CINEMA
UNE VIE CACHÉE de Terrence Malick : pour le Bien
Après les conceptuels et californiens « Knight of cups » et « Song to Song », Terrence Malick semble revenir à ses premières amours avec Une vie cachée qui raconte la lutte admirable d’un autrichien refusant de céder aux sirènes d’Hitler.
Un village isolé en Autriche. Franz (August Diehl) vit des jours calmes et heureux avec sa femme Franziska (Valerie Pachner) et leurs enfants. Le quotidien est articulé autour des tâches de la ferme et de la Terre. La fin des années 1930 pointe le bout de son nez et les temps sont durs et sombres. Le nazisme gagne du terrain et petit à petit l’Autriche est prise dans les filets de l’idéologie hitlérienne. Dans le village, l’apologie d’Hitler se diffuse comme un poison au fil des discussions entre le maire et ses habitants. Franz s’écarte de ce climat de haine grandissant et espère être épargné par les appels à faire la guerre qui en plus de mettre la vie en danger obligent chaque recruté à jurer fidélité à Hitler.

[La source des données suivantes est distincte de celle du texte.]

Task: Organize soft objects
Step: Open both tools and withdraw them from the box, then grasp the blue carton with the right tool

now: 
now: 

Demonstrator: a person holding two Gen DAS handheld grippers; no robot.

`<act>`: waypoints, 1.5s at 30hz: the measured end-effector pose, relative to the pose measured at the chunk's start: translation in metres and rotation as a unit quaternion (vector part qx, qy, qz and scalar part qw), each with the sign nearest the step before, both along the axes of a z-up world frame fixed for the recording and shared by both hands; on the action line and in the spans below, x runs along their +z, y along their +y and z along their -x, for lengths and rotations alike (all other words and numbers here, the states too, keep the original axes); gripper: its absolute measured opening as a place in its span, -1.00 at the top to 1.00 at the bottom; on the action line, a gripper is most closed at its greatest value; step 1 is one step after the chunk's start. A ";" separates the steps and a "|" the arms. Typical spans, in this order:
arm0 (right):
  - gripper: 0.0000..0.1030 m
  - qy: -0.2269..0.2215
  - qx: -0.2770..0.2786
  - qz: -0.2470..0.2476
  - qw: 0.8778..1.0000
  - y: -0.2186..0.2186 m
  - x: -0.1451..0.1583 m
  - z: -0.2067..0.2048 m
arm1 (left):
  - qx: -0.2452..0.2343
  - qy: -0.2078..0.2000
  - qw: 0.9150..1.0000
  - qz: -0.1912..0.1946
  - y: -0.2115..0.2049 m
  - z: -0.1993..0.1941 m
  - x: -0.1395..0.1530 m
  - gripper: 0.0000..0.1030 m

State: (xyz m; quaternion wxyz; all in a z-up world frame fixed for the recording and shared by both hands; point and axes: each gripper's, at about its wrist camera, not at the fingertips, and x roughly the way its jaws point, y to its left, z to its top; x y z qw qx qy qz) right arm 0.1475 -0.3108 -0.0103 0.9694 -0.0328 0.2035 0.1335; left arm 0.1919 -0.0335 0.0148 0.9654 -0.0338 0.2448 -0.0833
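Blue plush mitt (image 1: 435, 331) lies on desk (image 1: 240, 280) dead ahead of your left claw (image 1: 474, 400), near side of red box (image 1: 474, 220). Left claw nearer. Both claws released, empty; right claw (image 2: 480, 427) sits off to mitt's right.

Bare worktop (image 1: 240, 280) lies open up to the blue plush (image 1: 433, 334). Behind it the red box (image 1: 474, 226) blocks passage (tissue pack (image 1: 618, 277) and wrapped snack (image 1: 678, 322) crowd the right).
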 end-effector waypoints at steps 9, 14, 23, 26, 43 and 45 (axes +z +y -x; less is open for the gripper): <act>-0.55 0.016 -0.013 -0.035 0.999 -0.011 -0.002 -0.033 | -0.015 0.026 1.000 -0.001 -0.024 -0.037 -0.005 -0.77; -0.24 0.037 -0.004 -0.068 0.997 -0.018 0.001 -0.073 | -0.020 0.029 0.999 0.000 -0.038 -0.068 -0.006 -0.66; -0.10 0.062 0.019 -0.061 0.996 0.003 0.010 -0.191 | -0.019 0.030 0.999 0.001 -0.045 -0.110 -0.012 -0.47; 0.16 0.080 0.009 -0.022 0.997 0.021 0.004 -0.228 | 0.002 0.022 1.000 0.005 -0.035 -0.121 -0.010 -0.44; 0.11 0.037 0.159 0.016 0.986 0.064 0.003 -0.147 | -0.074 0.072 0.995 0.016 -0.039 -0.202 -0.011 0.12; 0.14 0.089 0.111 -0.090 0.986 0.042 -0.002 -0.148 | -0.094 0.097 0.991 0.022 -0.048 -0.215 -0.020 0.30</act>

La résistance de Franz lui vaut d’abord quelques regards en coin. Mais au fil des semaines, alors que tout son village a cédé avec un effrayant enthousiasme au nazisme, son refus devient insupportable pour ses pairs. On le qualifie d’orgueilleux, on finit par le mettre à l’écart, on le persécute. Pour cet homme pieux, obsédé par le besoin de défendre le Bien, il est impensable de flancher même si cela pourra avoir des conséquences sur sa famille. Sa femme le défend et le suit. Les choses se compliquent sérieusement quand Franz est finalement appelé à faire la guerre. Il n’a plus le choix, il ne peut plus se cacher et son refus de jurer fidélité à Hitler lui vaut d’être emprisonné et de devenir une cible à potentiellement abattre…

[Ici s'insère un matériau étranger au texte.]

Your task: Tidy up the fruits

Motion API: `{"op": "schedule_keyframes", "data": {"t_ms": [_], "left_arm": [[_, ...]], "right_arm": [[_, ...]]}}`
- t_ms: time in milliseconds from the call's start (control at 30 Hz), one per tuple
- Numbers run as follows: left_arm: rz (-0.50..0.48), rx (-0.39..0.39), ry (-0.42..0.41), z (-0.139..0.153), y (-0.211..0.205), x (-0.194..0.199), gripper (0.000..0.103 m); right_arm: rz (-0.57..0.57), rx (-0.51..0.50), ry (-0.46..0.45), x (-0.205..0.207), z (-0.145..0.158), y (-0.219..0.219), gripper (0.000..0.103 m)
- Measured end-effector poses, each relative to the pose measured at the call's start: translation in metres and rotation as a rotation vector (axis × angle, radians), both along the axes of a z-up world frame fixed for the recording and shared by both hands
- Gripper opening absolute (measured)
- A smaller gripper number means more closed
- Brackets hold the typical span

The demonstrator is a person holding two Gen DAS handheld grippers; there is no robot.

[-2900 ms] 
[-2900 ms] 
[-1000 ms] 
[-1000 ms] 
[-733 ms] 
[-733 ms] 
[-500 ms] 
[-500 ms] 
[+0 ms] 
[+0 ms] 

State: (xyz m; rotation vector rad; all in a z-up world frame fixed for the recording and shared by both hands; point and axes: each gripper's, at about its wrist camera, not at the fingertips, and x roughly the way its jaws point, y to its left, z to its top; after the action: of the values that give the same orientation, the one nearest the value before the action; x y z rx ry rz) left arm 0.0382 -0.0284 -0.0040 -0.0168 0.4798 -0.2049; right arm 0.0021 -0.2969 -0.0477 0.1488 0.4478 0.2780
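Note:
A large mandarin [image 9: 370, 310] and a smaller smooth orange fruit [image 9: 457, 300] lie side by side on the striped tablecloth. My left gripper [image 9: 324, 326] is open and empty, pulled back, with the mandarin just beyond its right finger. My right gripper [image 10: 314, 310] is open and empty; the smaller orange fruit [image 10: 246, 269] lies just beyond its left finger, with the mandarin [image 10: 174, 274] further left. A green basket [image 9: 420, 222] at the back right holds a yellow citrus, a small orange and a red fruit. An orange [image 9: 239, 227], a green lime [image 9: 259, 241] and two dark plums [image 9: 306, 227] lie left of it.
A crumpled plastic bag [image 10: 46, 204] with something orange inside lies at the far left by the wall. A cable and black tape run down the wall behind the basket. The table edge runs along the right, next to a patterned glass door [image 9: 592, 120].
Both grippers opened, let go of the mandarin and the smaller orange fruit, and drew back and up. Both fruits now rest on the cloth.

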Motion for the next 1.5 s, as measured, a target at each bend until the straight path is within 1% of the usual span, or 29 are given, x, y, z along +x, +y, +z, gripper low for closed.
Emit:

Comme l’indique le carton de fin du long-métrage, Terrence Malick dédie cette oeuvre à ces héros cachés, ces vies cachées, ces hommes et ces femmes qui ont accompli des choses admirables, ont témoigné d’un courage extraordinaire, se sont sacrifiés sans que leur exploit n’émerge ou reste dans les mémoires (et évidemment ils ne cherchaient aucunement la moindre reconnaissance). Franz Jägerstätter est de ces hommes. Il a sacrifié sa liberté (il aurait pu fuir dans la forêt au moment de sa convocation pour la guerre), sa famille (refuser de suivre Hitler incluait de l’éloigner des siens et de faire de tous ses proches des cibles) et sa propre existence pour rester fidèle à ses valeurs, à son besoin de suivre la voie du Bien.
Si visuellement la nature autrichienne où se déroule l’intrigue peut faire songer aux premières oeuvres de Malick (La Balade Sauvage, Les moissons du ciel) et que la guerre en arrière-plan évoque La ligne rouge , côté fond on retrouve le côté plus religieux de Tree of Life et A la merveille. On est donc ici face à un pur film de Terrence Malick, fidèle à ses thématiques (le Bien et le Mal, la notion de paradis perdu, une nature transcendée) et à son esthétique (omniprésence de la voix off, plans aériens accentués ici par l’utilisation du grand angle). Le film, portrait d’un homme qui reste fidèle à ses valeurs et principes jusqu’au péril de sa vie, détonne avec notre époque individualiste, où tout le monde ne pense qu’à sa poire, n’a plus forcément d’idéaux.
On retrouve toutes les grandes qualités du cinéaste qui nous invite à un voyage cinématographique qui fait réfléchir, qui aère l’esprit, hypnotise par son calme, son rythme à part et ses images souvent sublimes. Une fois encore, on accède à une forme de transe et il y a de très belles choses dans Une vie cachée qui montre toute la douleur infligée aux véritables héros, la force d’un grand amour inconditionnel, la folie des hommes, l’impuissance de l’Eglise. C’est assez pour donner envie aux fans de rester accrochés à leur siège pendant près de 3 heures très contemplatives mais cela mettra aussi à n’en pas douter la patience des spectateurs moins aventureux à rude épreuve. L’oeuvre est trèèèèès lente et exigeante et sa beauté intemporelle et mystique se mérite.